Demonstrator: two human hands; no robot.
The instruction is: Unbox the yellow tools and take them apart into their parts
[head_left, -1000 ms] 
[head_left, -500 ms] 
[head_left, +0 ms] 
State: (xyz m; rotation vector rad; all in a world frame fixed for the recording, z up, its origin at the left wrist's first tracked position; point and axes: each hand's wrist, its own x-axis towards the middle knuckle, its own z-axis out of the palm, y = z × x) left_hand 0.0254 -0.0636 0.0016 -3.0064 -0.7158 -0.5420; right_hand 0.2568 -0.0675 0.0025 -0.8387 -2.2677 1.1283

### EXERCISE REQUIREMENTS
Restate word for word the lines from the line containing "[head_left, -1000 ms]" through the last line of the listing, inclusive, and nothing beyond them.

### SOLUTION FOR THIS TASK
[head_left, -1000 ms] 
[head_left, -500 ms] 
[head_left, +0 ms] 
State: (xyz m; rotation vector rad; all in a world frame fixed for the recording, z up, its origin at the left wrist's first tracked position; point and axes: each hand's wrist, its own x-axis towards the middle knuckle, its own z-axis out of the palm, y = z × x) left_hand 0.0254 -0.0636 0.0016 -3.0064 -0.7158 -0.5420; right_hand 0.2568 -0.0675 0.0025 -0.8387 -2.2677 1.1283

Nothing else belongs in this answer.